Integrating behavioral health services into primary care appointment increases the opportunity for treatment.  As mentioned earlier, patients may not know there is an issue until they visit their doctor. The correlation between an emotional trauma and back pain may not be obvious to the patient. To trained professionals, however, it’s a no-brainer that has to be delicately articulated.  The patient’s access to mental health providers allows for holistic care and reduces demand for healthcare because patients are healthier and need fewer resources.

The Results Thus Far

Integrated care is a culture change.  It redefines the concept of “health” to be more inclusive of mental, physical, and spiritual health, and social elements.  But the change is being embraced in a big way – BHI has broad support in the healthcare community and Congress.  Plus, there isn’t a single group or institution fighting against it.  The National Alliance for Mental Illness and patient groups love it because it increases access and destigmatization.  With this type of support, integration of behavioral healthcare in commercial-payer and Medicaid Accountable Care Organizations (ACOs) is only predicted to grow in the years ahead.

With all new innovations, come challenges.  BHI is no exception, but no challenge is insurmountable.  For example, the debate to extend or limit Medicare and Medicaid spending is constantly changing.  Yet, Medicare has already expanded Reimbursement Opportunities, introducing 4 new codes in 2018. These codes make BHI more easily reimbursable under traditional BHI, and a newer model, the Psychiatric Collaborative Care Model.

The Medicaid Innovation Accelerator Program launched various programs focusing on mental health, one of which is the Physical and Mental Health Integration (PMH).  This program assists enrollees who suffer from mental health issues, to:

  1. Improve the behavioral and physical health outcomes and experience of care of individuals with a mental health condition(s).
  2. Create opportunities for states to link payments with improved outcomes for Medicaid beneficiaries with these comorbid conditions.
  3. Expand or enhance existing state physical and mental health integration efforts to customize for specific populations and/or spread integration efforts to new areas of the state or to new types of health professionals.

Currently, the federal government and the Affordable Care Act support initiatives like BHI.  Yet, they can’t guarantee any money for it.
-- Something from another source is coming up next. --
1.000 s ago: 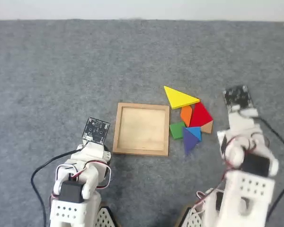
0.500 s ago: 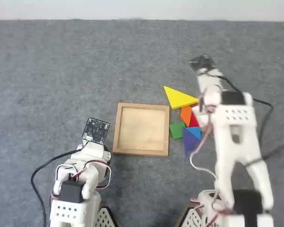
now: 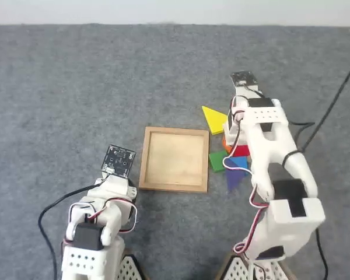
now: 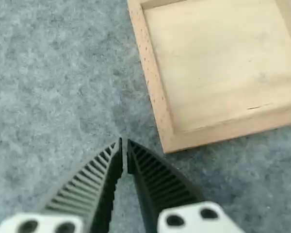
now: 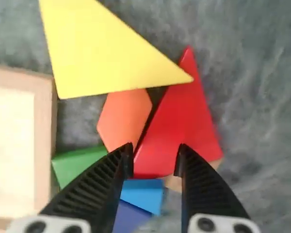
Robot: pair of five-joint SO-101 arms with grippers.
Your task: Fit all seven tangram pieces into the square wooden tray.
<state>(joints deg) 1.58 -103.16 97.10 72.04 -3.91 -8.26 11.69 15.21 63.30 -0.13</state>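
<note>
Over the pieces (image 3: 217, 161) beside the wooden tray (image 3: 176, 130), we see the right arm (image 3: 268, 146) stretched forward, the right tool (image 5: 153, 148) apart above the red triangle (image 5: 184, 121). A second ago this arm sat folded farther right. Our left tool (image 4: 124, 143) rests together near the tray's corner.

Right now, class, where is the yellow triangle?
In the high view the yellow triangle lies just right of the wooden tray, off its far corner, beside the orange piece.
</note>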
If Medicare and Medicaid are making strides to support BHI though, it’s feasible that the competition could spur private-payer insurers to follow suit.  After that, it’s only a matter of time until it’s supported throughout all insurance markets.
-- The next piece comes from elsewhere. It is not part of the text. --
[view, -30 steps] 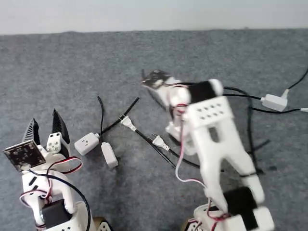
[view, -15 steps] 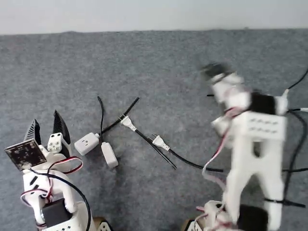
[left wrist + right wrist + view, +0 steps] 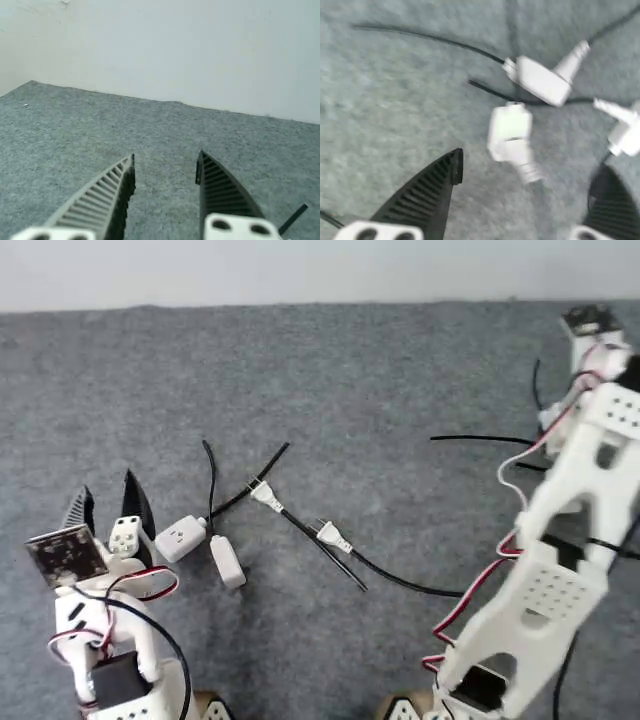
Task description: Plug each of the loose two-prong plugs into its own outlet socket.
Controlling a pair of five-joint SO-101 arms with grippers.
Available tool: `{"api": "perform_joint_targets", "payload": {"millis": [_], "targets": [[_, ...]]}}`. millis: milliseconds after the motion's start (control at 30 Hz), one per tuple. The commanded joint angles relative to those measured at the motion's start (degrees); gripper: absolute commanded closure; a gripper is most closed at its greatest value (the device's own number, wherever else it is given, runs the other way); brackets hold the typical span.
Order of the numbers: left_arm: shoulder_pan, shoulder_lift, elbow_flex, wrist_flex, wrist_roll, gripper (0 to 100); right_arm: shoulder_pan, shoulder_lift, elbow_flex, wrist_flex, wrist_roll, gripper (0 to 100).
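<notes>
Two loose two-prong plugs (image 3: 265,495) (image 3: 333,535) lie on black cords mid-carpet. Two white outlet sockets (image 3: 180,537) (image 3: 227,560) rest just to their left. My left gripper (image 3: 105,485) (image 3: 166,156) stands open at the near left, beside the sockets, with nothing between its fingers. My right arm stretches to the far right edge, where its gripper (image 3: 590,325) (image 3: 530,161) hangs open over other white pieces: an adapter block (image 3: 540,80) on a cord, a second white block (image 3: 509,131) and a white connector (image 3: 625,135).
Grey carpet (image 3: 350,380) covers the table up to a pale wall at the back. Black cords (image 3: 470,438) trail across the right side under the right arm. A short black cord (image 3: 210,475) loops behind the sockets.
My right arm has swung from the middle of the carpet, near the plugs, out to the far right edge. The left arm has barely shifted. Plugs and sockets lie as before.
</notes>
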Motion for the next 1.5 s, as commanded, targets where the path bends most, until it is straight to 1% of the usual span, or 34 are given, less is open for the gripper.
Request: {"api": "perform_joint_targets", "payload": {"millis": [0,267,467,667,767,833,967,1067,1200,1300,1367,1467], "targets": [[0.6,-0.9,-0.7,-1.7,-1.1,80,-6.2,-5.7,7.5,2.7,-0.9,62.7],[0.7,-0.9,-0.7,-1.7,-1.1,80,-20.4,-21.5,28.2,2.6,-1.5,62.9],[0.7,-0.9,-0.7,-1.7,-1.1,80,-32.5,-28.2,43.6,1.7,-5.7,63.0],[1.1,-0.9,-0.7,-1.5,-1.1,80,-41.1,-33.1,54.8,-3.6,-9.8,63.0],[3.8,-0.9,-0.5,-1.3,-2.3,80,-43.9,-35.5,59.4,-7.3,-10.2,63.0],[5.7,-0.9,0.2,-1.3,-4.7,80,-45.4,-36.3,61.9,-9.4,-10.1,63.0],[8.5,-0.9,1.0,-1.3,-6.9,80,-46.8,-36.5,66.6,-15.0,-9.8,63.0],[9.9,-0.9,1.5,-1.3,-8.6,80,-46.0,-36.5,69.4,-19.3,-10.3,63.0],[10.2,-0.9,2.0,-1.5,-9.4,80,-43.6,-37.1,71.9,-22.3,-14.2,63.0],[11.0,-0.9,2.2,-1.5,-9.4,80,-41.8,-36.9,72.5,-22.5,-12.3,63.0],[14.0,-0.9,3.0,-1.4,-9.7,80,-41.3,-36.7,73.9,-24.3,-11.9,63.0],[19.7,-0.9,4.7,-1.5,-14.7,80,-41.3,-37.1,76.3,-26.6,-11.8,63.0]]}}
The New England Journal of Medicine says BHI is a huge step forward and predicts widespread implementation will result in millions of beneficiaries and millions of dollars in savings.  Experts agree, that sheer interest in BHI is growing among ACOs and will likely be even more prevalent in the years ahead. The U.S. may reach a point where integration is the standard of care.  Then we’ll strive towards the next innovation while taking care of the entirety of every patient.